● About this task
Where the line with "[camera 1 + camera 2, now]" appears below, start writing out lines exactly, and finish with the line with "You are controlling", which is included; write out nothing else.

Collected data:
┏━━
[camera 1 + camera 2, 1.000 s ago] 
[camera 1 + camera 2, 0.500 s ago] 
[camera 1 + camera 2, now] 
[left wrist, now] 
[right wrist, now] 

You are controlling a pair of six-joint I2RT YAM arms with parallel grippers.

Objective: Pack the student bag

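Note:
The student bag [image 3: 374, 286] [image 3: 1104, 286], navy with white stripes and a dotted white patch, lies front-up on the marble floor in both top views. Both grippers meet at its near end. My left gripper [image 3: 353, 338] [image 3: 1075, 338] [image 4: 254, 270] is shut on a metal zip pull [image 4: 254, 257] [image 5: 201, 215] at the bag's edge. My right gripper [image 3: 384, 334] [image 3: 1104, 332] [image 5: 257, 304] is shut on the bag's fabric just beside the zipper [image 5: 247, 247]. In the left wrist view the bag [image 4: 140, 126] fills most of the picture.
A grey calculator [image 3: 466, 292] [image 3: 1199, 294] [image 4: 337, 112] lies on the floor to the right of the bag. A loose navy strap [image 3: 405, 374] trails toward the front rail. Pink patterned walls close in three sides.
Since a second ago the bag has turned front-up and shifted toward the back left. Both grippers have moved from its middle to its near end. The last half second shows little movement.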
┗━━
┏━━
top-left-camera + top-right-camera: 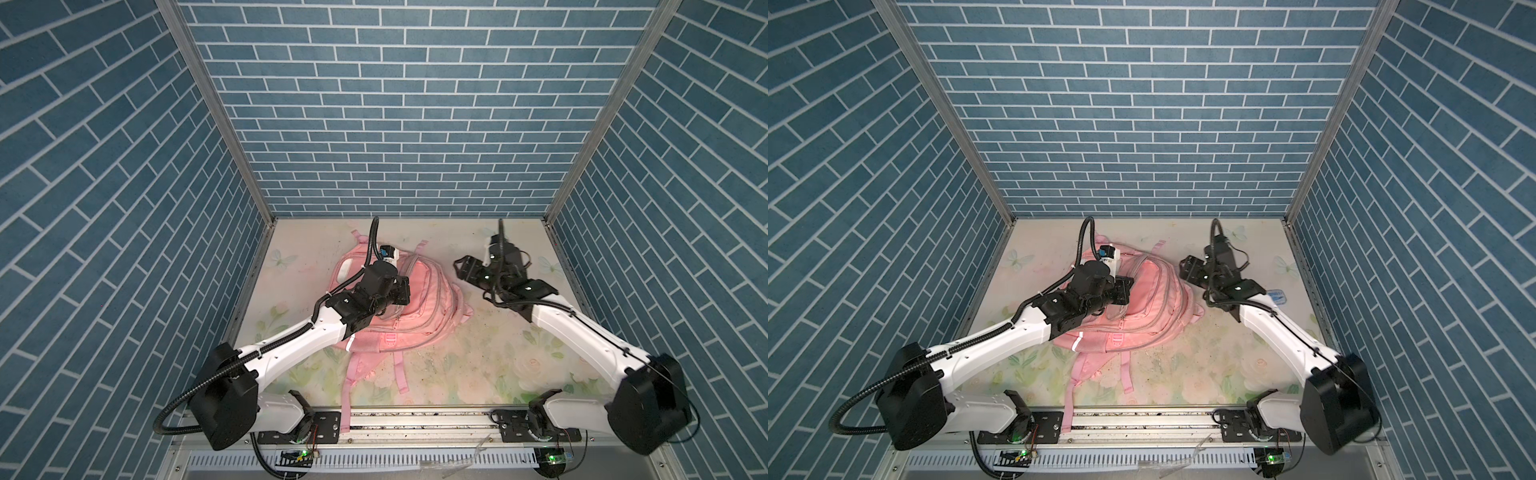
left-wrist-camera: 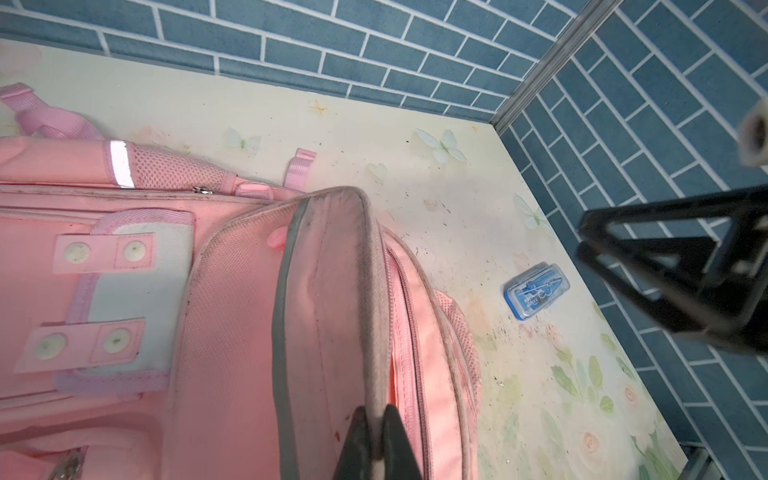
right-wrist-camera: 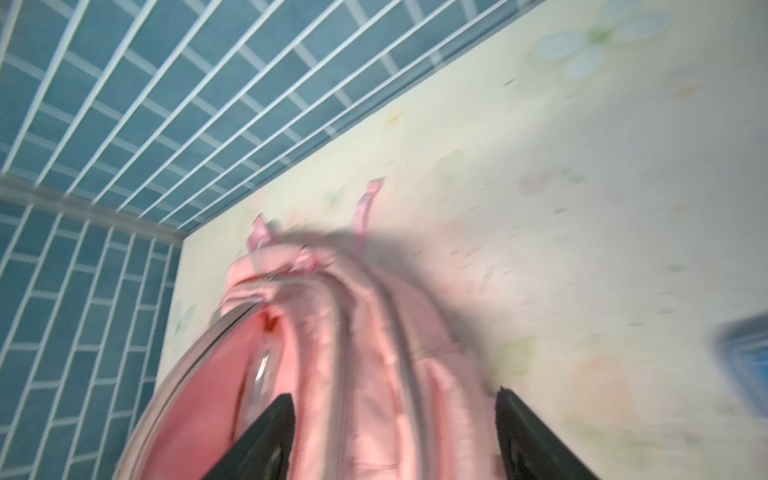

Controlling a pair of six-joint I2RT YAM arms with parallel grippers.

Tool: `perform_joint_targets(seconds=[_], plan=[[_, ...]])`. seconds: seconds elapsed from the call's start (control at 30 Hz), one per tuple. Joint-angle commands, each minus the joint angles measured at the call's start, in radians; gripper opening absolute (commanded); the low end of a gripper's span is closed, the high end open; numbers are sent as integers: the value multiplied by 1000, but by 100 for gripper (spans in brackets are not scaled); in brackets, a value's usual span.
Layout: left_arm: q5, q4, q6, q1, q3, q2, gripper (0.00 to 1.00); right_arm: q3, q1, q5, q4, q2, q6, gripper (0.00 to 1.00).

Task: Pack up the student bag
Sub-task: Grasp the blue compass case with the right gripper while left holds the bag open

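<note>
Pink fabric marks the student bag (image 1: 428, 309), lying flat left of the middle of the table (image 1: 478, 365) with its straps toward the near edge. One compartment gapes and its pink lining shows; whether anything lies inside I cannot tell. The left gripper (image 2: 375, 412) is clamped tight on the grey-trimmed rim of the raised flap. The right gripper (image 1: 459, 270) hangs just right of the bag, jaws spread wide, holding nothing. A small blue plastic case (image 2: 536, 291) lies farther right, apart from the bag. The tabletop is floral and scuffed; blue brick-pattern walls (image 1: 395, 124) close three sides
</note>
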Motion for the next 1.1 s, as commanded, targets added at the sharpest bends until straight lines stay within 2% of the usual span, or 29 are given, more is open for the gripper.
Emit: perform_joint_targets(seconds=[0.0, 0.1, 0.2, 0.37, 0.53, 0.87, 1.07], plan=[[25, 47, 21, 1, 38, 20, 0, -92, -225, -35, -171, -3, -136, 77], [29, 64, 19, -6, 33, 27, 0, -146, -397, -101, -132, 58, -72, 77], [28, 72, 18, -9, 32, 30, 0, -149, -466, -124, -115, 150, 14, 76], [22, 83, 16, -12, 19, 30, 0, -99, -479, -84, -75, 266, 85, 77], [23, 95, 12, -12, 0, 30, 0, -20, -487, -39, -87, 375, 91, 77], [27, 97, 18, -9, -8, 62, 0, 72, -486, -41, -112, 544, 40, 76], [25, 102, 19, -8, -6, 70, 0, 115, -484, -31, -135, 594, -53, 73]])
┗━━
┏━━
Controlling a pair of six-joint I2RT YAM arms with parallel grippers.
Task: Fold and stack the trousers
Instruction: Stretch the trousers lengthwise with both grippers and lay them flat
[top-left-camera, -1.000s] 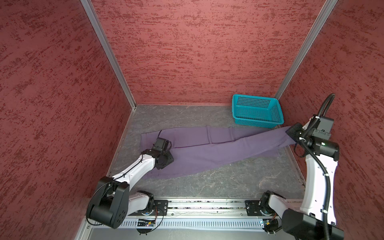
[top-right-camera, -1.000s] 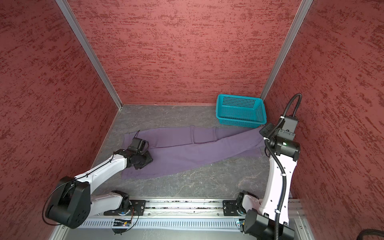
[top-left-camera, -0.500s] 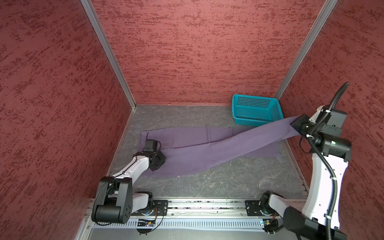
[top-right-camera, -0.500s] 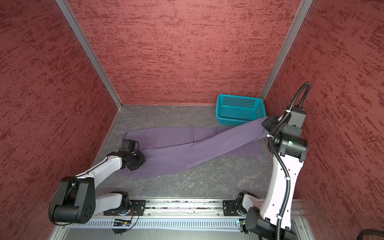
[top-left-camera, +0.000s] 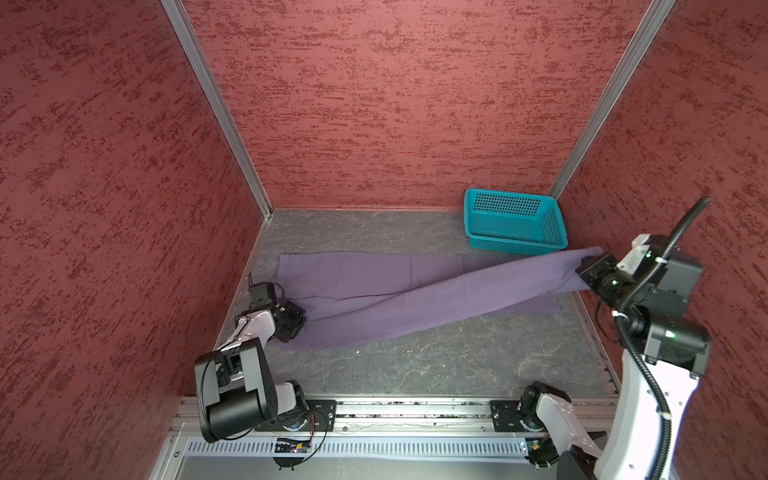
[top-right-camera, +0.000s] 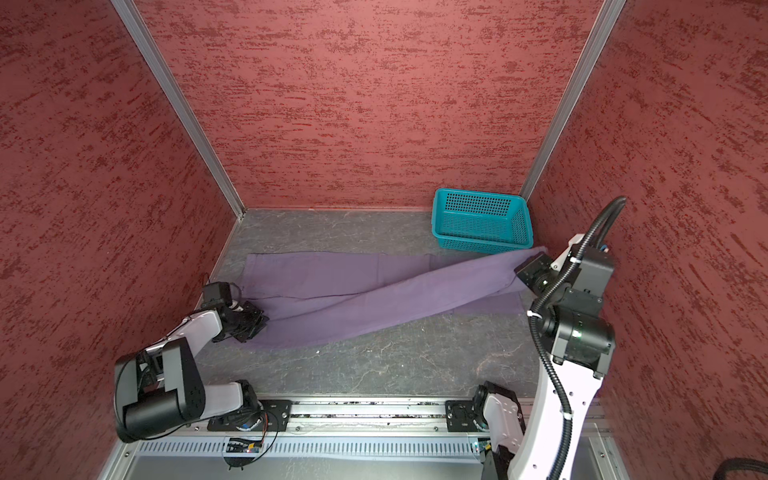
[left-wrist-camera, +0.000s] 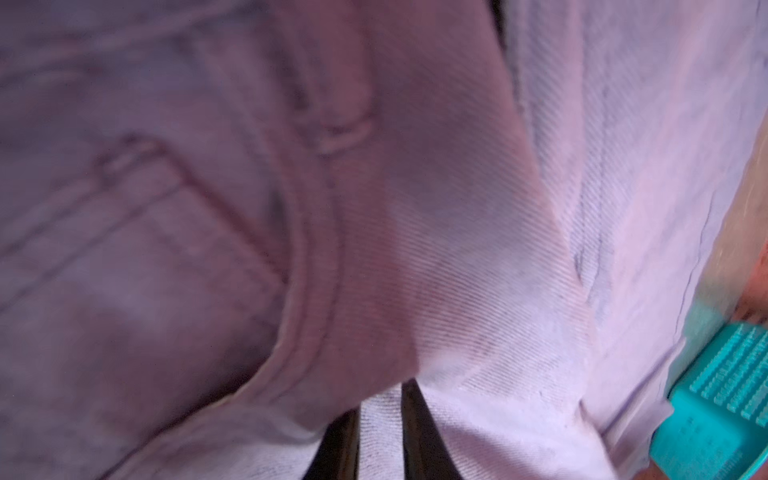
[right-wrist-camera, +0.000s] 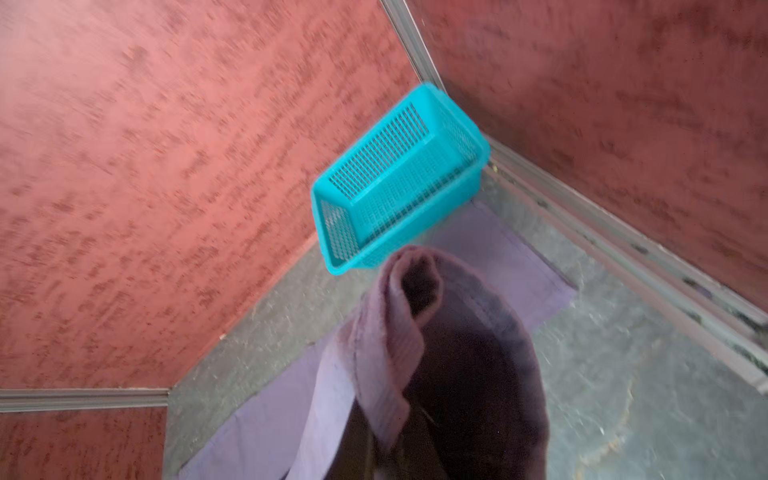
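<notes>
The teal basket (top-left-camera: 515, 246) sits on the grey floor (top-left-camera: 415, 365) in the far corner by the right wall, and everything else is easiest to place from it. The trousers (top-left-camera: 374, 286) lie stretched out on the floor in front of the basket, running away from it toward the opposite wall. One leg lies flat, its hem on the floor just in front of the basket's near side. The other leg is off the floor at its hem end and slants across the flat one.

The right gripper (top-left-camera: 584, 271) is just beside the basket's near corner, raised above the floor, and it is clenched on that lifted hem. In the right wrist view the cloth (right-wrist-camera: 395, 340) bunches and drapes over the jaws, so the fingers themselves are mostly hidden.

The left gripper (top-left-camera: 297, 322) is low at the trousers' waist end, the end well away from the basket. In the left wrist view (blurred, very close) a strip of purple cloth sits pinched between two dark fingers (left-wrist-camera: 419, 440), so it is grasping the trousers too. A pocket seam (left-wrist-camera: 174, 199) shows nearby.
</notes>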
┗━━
● Solution for this task
[camera 1 + camera 2, now] 
[left wrist, now] 
[right wrist, now] 

You are controlling a pair of six-joint I2RT YAM arms with parallel grippers.

Besides this answer, nothing more is needed.